**Problem description**: Report all lines below with the word "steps".

──────

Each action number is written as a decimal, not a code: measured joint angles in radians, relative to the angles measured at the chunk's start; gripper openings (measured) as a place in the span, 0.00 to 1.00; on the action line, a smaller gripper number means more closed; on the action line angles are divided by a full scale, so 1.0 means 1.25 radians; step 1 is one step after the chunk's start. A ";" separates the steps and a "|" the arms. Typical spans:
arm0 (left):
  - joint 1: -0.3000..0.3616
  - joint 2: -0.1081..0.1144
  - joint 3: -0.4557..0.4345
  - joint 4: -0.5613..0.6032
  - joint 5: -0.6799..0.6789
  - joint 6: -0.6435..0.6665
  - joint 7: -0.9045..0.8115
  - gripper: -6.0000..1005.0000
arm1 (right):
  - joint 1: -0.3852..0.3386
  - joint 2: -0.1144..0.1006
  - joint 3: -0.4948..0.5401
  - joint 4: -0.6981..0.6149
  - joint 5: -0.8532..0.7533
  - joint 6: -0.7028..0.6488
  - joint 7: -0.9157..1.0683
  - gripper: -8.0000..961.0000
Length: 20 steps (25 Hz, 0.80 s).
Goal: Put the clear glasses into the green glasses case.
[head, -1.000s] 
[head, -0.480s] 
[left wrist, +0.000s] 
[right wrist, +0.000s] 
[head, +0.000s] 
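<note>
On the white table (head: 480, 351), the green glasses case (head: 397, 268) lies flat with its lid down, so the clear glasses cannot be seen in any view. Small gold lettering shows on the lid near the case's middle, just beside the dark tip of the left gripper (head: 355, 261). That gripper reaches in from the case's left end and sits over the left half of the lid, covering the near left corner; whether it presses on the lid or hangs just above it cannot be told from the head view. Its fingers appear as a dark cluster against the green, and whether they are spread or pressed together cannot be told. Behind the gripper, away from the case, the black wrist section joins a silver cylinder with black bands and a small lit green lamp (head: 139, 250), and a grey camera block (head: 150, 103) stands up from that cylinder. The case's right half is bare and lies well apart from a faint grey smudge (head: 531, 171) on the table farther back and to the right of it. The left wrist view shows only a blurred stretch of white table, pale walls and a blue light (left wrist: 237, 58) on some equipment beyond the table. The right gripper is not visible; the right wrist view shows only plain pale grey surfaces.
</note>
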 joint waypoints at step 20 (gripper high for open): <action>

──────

**Task output**:
Each action number is written as a decimal, not a code: measured joint angles in radians, relative to the angles measured at the chunk's start; gripper openings (measured) as a place in the span, 0.00 to 1.00; on the action line, a smaller gripper number means more closed; on the action line angles are divided by a full scale, so 1.0 means 1.25 radians; step 1 is one step after the chunk's start. A ";" separates the steps and a "|" the arms. Typical spans:
Length: 20 steps (25 Hz, 0.80 s).

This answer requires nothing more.